WHAT TO DO:
Find and copy each line in the material below where the string "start" occurs.

═════ MATERIAL PROVIDED ═════

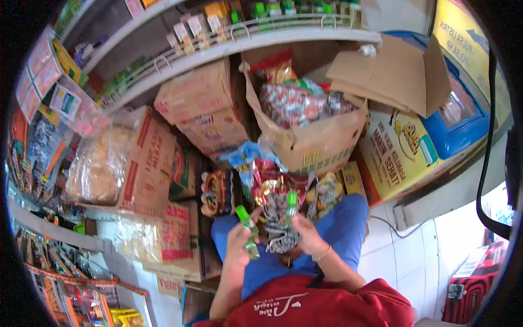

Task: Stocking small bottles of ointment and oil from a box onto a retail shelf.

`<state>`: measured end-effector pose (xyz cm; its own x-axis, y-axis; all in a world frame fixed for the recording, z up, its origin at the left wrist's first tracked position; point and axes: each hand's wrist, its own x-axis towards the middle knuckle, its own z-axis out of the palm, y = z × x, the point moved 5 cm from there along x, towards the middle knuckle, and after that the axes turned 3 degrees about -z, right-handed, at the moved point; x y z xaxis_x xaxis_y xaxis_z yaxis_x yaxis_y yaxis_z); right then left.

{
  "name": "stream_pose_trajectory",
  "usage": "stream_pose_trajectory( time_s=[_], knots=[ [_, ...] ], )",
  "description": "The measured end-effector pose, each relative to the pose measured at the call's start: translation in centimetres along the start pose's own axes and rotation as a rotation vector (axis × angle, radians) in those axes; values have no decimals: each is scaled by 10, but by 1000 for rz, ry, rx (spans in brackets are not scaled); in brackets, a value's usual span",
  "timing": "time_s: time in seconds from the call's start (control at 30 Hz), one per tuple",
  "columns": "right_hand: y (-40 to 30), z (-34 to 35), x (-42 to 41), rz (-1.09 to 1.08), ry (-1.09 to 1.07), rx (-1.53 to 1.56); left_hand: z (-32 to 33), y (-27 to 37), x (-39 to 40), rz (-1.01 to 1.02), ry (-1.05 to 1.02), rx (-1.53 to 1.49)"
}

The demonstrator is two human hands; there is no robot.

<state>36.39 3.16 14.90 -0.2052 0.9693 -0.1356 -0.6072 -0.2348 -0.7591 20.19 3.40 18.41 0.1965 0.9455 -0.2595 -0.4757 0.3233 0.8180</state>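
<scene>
In my left hand (238,241) is a small clear bottle with a bright green cap (242,213), tilted with its cap up and to the left. My right hand (309,237) grips a similar green-capped bottle (291,204), held nearly upright. Between the two hands, a bag of dark striped wrapped sweets (282,229) lies by my lap. A shiny red and gold packet (274,182) is just beyond it. My fingers cover the lower part of the right bottle.
An open cardboard box (322,143) of bagged sweets stands ahead, below a shelf rail (245,41) lined with small bottles and boxes. Stacked cartons (200,102) and a carton with bagged bread-like goods (143,167) are to the left. A yellow printed box (396,151) stands right.
</scene>
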Motion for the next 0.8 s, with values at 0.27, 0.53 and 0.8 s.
stream_pose_trajectory(
  time_s=[0.27,0.53,0.8],
  knots=[
    [-6,14,-10,228,-203,242,6,-27,-5,-220,-225,-134],
    [-11,22,-11,61,-300,-172,-2,-30,3,-211,-143,-97],
    [-20,-2,4,-53,278,-506,-45,-45,2,-109,103,-298]
  ],
)
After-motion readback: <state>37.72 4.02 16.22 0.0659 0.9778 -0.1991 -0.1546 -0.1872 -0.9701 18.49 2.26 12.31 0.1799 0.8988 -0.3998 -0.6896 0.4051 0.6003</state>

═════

EXERCISE RESPONSE:
  "description": "The measured end-effector pose, each relative to the pose measured at the call's start: translation in centimetres along the start pose's own axes and rotation as a rotation vector (axis × angle, radians) in those axes; values have no decimals: each is scaled by 10, but by 1000 for rz, ry, rx (spans in brackets are not scaled); in brackets, a value's usual span",
  "timing": "time_s: time in seconds from the call's start (control at 30 Hz), one per tuple",

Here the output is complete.